## Your assignment:
Look below for the line that contains "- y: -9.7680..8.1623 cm", then copy it and each following line exactly, through and including the line that contains "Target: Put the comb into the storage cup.".

[Saved entries]
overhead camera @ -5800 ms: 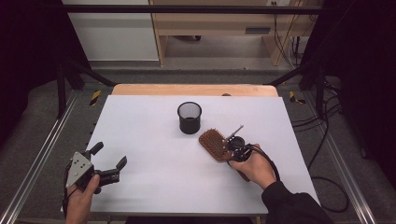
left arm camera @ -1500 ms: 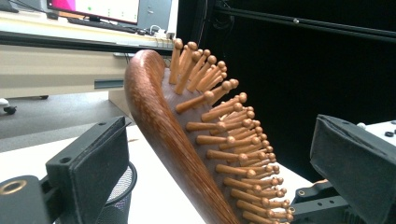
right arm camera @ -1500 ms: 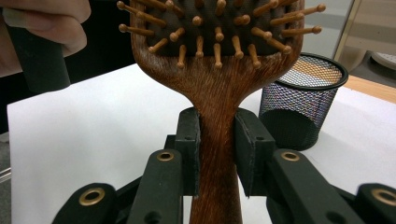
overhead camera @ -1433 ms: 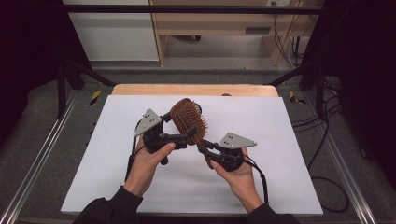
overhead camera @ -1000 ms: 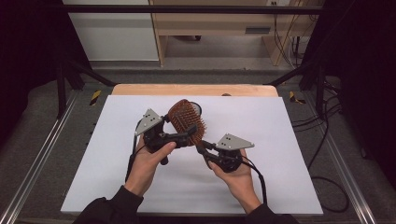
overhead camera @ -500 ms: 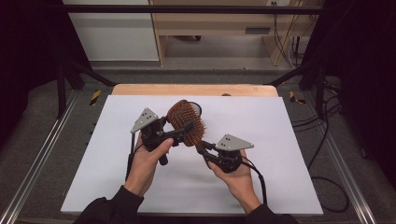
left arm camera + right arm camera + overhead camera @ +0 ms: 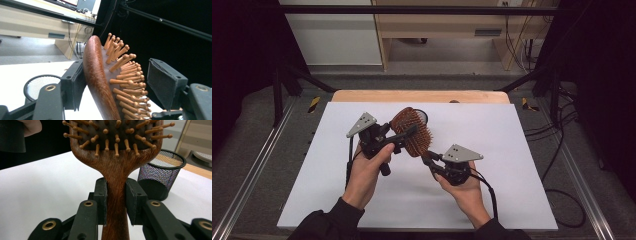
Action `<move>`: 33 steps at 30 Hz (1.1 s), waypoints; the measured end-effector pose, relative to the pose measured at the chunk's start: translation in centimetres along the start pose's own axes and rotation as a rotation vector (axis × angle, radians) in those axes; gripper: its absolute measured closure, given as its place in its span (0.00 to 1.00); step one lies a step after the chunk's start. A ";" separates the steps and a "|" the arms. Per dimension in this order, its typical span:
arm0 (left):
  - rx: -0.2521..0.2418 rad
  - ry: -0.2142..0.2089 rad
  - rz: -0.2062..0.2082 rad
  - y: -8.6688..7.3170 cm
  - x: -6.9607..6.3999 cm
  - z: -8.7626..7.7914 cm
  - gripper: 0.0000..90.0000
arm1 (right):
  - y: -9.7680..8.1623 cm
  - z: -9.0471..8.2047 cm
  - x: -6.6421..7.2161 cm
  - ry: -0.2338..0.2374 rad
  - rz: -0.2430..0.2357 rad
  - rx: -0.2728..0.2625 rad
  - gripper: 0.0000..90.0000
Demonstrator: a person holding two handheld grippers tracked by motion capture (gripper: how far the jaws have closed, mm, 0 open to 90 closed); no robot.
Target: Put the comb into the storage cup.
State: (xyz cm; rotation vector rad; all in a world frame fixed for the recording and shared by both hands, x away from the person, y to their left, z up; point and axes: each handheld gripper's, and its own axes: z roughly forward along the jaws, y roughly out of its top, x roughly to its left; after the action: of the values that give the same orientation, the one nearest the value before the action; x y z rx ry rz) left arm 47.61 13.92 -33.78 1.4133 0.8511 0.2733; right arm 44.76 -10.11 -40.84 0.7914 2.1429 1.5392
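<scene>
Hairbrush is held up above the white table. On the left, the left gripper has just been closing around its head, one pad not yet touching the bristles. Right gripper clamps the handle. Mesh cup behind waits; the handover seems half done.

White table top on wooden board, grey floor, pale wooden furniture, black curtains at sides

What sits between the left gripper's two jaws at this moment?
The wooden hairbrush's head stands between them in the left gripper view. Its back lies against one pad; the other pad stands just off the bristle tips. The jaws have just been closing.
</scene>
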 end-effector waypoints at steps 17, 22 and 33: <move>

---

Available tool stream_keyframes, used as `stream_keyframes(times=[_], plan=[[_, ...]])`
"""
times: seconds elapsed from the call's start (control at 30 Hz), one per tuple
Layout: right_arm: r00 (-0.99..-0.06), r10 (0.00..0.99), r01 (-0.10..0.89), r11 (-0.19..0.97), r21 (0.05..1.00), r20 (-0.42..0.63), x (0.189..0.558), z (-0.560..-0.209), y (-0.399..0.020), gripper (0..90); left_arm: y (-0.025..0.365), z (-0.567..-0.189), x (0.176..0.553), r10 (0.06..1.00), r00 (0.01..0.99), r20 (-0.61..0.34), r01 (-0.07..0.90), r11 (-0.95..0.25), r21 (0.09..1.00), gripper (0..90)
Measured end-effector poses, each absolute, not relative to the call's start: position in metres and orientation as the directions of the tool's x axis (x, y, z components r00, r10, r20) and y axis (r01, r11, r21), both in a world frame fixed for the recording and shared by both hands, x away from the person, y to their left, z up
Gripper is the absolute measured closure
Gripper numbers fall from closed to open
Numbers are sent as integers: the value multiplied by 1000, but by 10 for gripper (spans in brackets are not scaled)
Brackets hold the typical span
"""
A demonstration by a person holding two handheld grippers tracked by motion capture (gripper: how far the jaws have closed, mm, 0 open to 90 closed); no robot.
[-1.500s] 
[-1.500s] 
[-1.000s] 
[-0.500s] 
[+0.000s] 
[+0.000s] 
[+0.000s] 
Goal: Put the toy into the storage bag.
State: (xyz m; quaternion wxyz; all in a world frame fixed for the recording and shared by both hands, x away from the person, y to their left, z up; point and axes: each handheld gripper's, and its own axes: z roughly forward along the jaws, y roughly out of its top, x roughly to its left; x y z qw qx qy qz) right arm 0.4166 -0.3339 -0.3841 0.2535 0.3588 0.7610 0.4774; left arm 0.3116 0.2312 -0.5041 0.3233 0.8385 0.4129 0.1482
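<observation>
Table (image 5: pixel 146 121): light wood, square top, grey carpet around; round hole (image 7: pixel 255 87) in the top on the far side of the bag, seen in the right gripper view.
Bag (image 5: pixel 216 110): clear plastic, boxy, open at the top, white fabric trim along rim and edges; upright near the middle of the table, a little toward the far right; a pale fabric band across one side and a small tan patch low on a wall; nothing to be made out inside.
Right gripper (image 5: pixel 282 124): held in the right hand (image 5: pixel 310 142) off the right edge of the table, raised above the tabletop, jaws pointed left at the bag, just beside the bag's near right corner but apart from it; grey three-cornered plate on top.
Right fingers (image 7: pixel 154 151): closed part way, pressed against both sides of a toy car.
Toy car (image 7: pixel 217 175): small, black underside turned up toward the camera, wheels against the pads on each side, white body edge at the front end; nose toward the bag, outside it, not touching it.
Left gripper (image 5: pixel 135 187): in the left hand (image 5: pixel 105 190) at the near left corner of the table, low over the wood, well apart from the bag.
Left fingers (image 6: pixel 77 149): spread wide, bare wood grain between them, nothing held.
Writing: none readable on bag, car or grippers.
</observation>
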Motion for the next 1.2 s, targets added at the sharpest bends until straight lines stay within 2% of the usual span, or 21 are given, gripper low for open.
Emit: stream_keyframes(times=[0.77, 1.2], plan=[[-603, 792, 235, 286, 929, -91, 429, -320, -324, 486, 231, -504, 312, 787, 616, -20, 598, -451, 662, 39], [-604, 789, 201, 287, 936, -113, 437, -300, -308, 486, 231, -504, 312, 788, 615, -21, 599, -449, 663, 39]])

## Written solution:
  - y: -9.7680..8.1623 cm
  - z: -9.0471..8.2047 cm
  - x: -6.6421..7.2161 cm
  - ry: -0.2338..0.2374 rad
  - rz: -0.2430..0.2357 rad
  - rx: -0.2728..0.2625 rad
  - gripper: 0.0000..90.0000
Demonstrator: a person holding two handheld grippers tracked by motion capture (gripper: how far the jaws have closed, mm, 0 open to 90 closed); no robot.
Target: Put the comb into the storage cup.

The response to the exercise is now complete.